Ich schließe kurz die Augen um besser hören zu können. Es ist schon länger her das sich Wilderer, Räuber und die ganze andere Sippschaft in diesem Teil des Waldes herumtrieben haben, trotzdem ist es immer gut auf alle Eventualitäten vorbereitet zu sein. Nach kurzem Lauschen öffne ich sie wieder.
Nichts zu hören, nur das Rauschen des Windes und das Plätschern des Flusses hier in der Nähe.
Mein Blick geht gen Himmel. Er ist klar, nur vereinzelt sind ein paar Wolken zu sehen. Die Sonne scheint in Strahlen durch die Wipfel der Bäume.
Vielleicht werde ich heute dem Dorf einen Besuch abstatten. Meine Vorräte gehen langsam zur Neige und ich wollte eh mal wieder einen alten Freund besuchen.
Ich ziehe den vollen Wassereimer aus dem Brunnen raus und nehme ihn mit ins Haus.
Die Hütte ist nicht groß, aber für mich reicht sie. Es gibt einen Herd zum Kochen, ein Schlafzimmer und einen kleinen Raum zum Essen.
Ich habe sie damals vor einem kaputten Aquädukt gebaut. Als ich diesen Ort vor fünf Jahren aus Zufall gefunden habe, fand ich ihn auf Anhieb perfekt. Die zwei hohen Steinbögen bieten genügend Schutz und die Bäume des Waldes nochmal zusätzlich. Noch dazu ist es weitgenug vom Dorf entfernt und man hat hier seine Ruhe. Doch diese Ruhe hat seinen ganz eigenen Grund.
Die Dorfbewohner gehen sehr ungern hier her. Denn es rankt sich ein Mythos um diesen Wald. Es soll hier einen kleinen See geben. Was an sich ja nichts Außergewöhnliches ist. Doch es wird gesagt, dass dieser See etwas Besonderes ist. Laut einer Legende leben darin Nymphen.
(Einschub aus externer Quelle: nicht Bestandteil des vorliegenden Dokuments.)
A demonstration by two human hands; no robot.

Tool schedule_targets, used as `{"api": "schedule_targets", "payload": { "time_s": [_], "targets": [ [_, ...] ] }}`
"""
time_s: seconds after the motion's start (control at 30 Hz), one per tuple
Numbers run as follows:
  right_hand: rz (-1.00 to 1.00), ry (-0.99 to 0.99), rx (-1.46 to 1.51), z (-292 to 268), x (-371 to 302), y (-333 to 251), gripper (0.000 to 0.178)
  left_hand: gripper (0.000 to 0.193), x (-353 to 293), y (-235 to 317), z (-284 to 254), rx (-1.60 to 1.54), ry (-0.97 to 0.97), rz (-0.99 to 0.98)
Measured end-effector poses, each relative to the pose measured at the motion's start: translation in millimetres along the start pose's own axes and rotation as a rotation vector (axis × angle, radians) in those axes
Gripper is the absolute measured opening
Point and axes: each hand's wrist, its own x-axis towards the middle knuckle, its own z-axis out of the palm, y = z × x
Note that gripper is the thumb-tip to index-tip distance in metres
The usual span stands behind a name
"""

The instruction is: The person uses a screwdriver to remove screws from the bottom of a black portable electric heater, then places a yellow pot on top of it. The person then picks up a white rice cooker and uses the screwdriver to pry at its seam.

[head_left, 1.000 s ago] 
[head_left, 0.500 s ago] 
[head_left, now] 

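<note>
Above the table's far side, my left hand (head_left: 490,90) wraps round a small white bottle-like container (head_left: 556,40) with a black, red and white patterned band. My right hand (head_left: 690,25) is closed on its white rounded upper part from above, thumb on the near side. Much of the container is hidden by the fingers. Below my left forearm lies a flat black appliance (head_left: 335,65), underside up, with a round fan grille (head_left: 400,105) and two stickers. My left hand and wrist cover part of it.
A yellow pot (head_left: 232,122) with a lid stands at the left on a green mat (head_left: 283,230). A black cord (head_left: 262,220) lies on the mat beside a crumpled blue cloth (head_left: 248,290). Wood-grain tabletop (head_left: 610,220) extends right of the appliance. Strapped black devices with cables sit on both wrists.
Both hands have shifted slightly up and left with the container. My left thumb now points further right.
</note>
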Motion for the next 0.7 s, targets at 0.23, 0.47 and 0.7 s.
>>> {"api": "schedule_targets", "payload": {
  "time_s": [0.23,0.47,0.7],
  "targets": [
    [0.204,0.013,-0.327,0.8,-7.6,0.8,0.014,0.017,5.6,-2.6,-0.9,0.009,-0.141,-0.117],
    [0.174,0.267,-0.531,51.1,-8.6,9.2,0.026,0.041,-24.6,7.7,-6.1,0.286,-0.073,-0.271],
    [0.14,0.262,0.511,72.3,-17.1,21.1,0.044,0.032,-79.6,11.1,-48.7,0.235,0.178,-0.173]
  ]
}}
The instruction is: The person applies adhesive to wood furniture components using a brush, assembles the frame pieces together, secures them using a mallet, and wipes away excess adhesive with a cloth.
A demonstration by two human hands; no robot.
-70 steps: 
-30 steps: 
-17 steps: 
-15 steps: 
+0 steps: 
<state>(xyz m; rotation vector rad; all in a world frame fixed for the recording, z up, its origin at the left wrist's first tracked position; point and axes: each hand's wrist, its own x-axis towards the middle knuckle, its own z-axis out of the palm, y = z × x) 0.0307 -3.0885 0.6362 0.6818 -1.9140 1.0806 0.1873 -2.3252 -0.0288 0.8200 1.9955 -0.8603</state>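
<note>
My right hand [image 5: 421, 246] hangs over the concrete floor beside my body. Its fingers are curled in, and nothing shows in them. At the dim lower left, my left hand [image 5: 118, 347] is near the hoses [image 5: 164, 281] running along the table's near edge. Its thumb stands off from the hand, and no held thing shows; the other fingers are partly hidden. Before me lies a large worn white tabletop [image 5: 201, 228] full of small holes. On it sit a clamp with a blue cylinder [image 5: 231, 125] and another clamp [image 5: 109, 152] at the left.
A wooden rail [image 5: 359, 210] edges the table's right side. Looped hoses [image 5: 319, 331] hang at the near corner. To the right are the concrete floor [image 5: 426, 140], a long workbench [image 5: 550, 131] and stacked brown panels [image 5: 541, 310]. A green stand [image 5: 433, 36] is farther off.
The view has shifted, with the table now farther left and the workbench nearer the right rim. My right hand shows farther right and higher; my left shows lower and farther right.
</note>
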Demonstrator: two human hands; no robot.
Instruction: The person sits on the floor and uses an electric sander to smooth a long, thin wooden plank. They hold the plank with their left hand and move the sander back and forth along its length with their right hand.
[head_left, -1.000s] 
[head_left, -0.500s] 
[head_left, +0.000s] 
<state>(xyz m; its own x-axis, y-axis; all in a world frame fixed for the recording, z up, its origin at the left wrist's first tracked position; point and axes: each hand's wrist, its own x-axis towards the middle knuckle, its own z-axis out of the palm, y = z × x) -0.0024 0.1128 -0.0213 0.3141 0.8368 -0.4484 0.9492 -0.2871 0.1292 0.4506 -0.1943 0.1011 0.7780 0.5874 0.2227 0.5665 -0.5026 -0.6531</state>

Er soll umgeben sein von blauen Blumen und das Wasser soll so glassklar sein das man den Grund sehen kann. Jedoch sobald ein Mensch es wagt eine dieser blauen Blumen zu pflücken, wird er von den Nymphen in den See gelockt und verschwindet spurlos. Doch nicht nur die Menschen verschwinden auch der See verschwindet auf mysteriöse Art und taucht zu einer anderen Zeit an einem anderen Ort wieder auf.
Was mich angeht, ich glaube weder an solchen Humbug, noch habe ich diesen See jemals zu Gesicht bekommen seit ich hier lebe.
Wenn es ihn tatsächlich geben würde, hätte ich ihn schon längst mal sehen müssen. Denn ich kenne diesen Wald wie meine Westentasche.
Naja, mir soll es recht sein wenn alle denken der Wald sei verflucht.
Ich stelle den Eimer voll Wasser neben den Tisch und gehe in mein Zimmer. Dort hole ich mir ein altes ausgeblichenes braunes Leinenhemd aus meiner Kommode, was ich mir über ziehe. Die Ärmel sind etwas weiter und sind am Handgelenk wieder eng. Ich schnappe mir einen meiner Ledergürtel und binde ihn mir um. Mein Schwert stecke ich in die Schwertscheide an meinem Gürtel. Dann schnappe ich mir meinen Rucksack und mache mich auf den Weg ins Dorf.